Records from a collection:
□ □ □ □ □
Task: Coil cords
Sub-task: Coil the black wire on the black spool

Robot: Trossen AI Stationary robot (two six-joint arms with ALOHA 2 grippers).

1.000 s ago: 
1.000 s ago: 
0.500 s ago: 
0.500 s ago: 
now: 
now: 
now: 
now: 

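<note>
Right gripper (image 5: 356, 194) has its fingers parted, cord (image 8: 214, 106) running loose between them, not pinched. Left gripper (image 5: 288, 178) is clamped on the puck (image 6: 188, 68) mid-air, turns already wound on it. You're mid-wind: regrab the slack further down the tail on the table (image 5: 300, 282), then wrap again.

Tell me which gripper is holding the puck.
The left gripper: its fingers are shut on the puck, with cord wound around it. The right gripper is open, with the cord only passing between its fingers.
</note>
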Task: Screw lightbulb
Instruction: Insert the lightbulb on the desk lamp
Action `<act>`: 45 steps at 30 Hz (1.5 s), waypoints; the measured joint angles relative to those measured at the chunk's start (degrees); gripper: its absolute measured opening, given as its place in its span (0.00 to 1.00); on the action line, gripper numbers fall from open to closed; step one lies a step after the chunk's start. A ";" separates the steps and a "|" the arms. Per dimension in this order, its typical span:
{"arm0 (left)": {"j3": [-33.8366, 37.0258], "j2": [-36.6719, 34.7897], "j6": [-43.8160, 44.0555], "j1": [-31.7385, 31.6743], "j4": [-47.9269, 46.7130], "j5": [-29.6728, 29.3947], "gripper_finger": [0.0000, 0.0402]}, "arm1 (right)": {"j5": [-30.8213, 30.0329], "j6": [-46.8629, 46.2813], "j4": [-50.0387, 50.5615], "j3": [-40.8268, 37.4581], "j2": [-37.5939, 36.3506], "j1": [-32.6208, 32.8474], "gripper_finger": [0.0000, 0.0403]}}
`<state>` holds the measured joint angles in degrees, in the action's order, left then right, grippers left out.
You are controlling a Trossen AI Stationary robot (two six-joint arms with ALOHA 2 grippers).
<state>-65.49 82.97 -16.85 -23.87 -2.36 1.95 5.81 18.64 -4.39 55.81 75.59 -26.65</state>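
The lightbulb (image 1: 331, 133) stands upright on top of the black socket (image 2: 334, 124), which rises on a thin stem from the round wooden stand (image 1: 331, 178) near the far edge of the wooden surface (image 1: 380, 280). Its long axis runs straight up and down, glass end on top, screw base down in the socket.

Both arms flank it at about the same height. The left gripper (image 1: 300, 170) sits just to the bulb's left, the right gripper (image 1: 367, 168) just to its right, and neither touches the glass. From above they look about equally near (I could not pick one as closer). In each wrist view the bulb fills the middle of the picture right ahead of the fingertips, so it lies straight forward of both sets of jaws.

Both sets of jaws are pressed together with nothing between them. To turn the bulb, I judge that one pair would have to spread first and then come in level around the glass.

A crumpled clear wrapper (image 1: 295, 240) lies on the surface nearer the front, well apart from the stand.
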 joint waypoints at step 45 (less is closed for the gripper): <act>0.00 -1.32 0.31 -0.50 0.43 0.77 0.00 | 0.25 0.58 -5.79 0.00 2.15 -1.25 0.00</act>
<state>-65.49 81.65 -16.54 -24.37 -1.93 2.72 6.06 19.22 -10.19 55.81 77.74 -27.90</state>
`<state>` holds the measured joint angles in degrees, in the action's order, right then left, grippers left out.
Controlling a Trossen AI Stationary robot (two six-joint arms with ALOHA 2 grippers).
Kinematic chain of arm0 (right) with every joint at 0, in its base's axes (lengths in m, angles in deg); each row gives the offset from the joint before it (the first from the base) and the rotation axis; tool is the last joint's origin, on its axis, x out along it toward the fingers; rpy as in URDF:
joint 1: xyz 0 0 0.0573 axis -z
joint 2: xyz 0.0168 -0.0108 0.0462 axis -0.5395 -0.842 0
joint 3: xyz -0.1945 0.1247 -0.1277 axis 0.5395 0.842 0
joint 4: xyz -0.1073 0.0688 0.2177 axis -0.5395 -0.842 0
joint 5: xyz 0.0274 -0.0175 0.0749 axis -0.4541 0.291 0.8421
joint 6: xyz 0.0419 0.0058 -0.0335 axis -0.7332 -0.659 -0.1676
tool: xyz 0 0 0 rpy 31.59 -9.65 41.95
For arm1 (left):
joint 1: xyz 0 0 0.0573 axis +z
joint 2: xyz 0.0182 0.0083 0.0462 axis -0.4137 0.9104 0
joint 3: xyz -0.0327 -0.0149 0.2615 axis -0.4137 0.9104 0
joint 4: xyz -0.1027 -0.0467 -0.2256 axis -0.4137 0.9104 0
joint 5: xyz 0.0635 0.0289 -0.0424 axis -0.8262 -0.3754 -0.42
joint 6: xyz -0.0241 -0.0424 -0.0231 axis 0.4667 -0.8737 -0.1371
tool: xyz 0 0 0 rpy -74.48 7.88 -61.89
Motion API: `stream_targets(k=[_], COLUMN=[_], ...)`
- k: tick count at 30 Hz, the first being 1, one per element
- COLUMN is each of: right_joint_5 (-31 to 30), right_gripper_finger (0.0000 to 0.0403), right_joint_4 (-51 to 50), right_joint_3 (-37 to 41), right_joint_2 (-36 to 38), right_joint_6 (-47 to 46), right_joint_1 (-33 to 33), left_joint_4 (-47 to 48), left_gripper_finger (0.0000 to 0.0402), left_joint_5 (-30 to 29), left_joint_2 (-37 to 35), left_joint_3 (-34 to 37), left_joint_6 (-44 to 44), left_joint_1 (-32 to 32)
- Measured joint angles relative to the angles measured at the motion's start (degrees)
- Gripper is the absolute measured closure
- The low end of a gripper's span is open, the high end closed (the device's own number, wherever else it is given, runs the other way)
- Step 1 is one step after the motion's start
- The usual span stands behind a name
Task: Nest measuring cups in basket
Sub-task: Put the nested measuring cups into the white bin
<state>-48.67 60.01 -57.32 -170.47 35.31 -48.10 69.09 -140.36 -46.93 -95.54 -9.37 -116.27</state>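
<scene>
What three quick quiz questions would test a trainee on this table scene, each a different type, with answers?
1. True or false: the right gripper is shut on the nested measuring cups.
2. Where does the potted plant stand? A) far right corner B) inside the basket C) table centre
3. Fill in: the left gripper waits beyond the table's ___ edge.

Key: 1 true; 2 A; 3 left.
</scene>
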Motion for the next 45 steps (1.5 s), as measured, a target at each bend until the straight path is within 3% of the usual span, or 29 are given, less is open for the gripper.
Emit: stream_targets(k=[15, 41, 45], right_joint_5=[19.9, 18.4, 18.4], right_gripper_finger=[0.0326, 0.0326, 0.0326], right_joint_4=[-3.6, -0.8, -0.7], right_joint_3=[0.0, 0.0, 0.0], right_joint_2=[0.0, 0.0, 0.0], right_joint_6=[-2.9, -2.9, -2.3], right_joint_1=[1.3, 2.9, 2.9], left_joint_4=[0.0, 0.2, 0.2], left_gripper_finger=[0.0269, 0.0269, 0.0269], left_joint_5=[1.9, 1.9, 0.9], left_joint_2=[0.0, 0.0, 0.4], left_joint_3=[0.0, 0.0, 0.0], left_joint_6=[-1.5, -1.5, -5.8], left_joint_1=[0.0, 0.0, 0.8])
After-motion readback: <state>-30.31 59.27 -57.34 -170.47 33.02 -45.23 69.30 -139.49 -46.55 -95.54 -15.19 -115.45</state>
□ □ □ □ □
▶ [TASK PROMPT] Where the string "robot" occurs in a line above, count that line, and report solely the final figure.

▶ [ANSWER TO THIS TASK] 3